CALDER Conversations: Test-Based Measures of Teacher Effectiveness

Thursday, September 13, 2012

The use of student test-based measures of teacher effectiveness in personnel decisions, such as tenure, is controversial. It is a major bone of contention in the current Chicago teacher strike. The conversation here focuses on the uses, value, and limitations of these measures, often called value-added measures. CALDER working papers that have contributed to this area of inquiry are listed below the conversations. Click on the pictures for information about each author.

Eric Hanushek
Stanford University

Dan Goldhaber
University of Washington

Cory Koedel
University of Missouri

Tim Sass
Georgia State University

1) Student test-based measures of teacher effectiveness are often called “value-added” measures. Can you explain why?

KOEDEL: The concept of teacher value-added is rooted in the economics literature on production. The idea is that students come to teachers not as blank slates, but as the product of years of prior inputs from home and school. A student’s interactions with his or her teachers “add value” to the larger product (total student achievement). The models attempt to parse out teacher contributions, while acknowledging that much of the variation in student achievement can be explained by other factors.

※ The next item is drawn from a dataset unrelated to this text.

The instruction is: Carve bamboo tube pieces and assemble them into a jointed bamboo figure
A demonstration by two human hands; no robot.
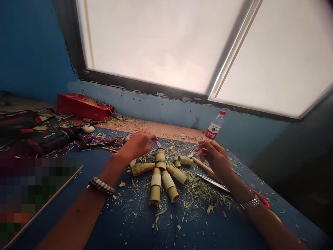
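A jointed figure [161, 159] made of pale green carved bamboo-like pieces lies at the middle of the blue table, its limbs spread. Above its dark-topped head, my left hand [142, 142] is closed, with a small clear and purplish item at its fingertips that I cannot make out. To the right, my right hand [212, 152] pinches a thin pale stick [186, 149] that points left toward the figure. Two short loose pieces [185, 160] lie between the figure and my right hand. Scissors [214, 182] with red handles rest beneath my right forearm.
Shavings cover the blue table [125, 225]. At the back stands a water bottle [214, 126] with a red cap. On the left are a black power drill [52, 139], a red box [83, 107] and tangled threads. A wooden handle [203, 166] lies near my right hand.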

An appealing feature of the value-added approach (and growth-modeling more generally) is that it “levels the playing field” in comparisons between teachers that teach different types of students. For example, it is well-understood that students who live in high-poverty areas score much lower on standardized tests than their low-poverty counterparts. Unlike evaluations that depend on test-score levels, growth-based evaluations account for the different starting points for different types of students by explicitly controlling for prior student achievement (as well as other student and/or school characteristics).

HANUSHEK: In reality, there are also a variety of different ways to estimate value-added models, and the specific approach can influence the statistical estimates of the contribution of individual teachers. Part of this gets wrapped up in the linkage of value-added estimation to teacher evaluations – a hot topic around state legislatures. When used to evaluate individuals, particular care is needed to ensure that the value-added of teachers is separated from the characteristics of the kids in the class, from unusual circumstances in one year, and the like. These issues are important for policy uses and are also the subject of considerable current research.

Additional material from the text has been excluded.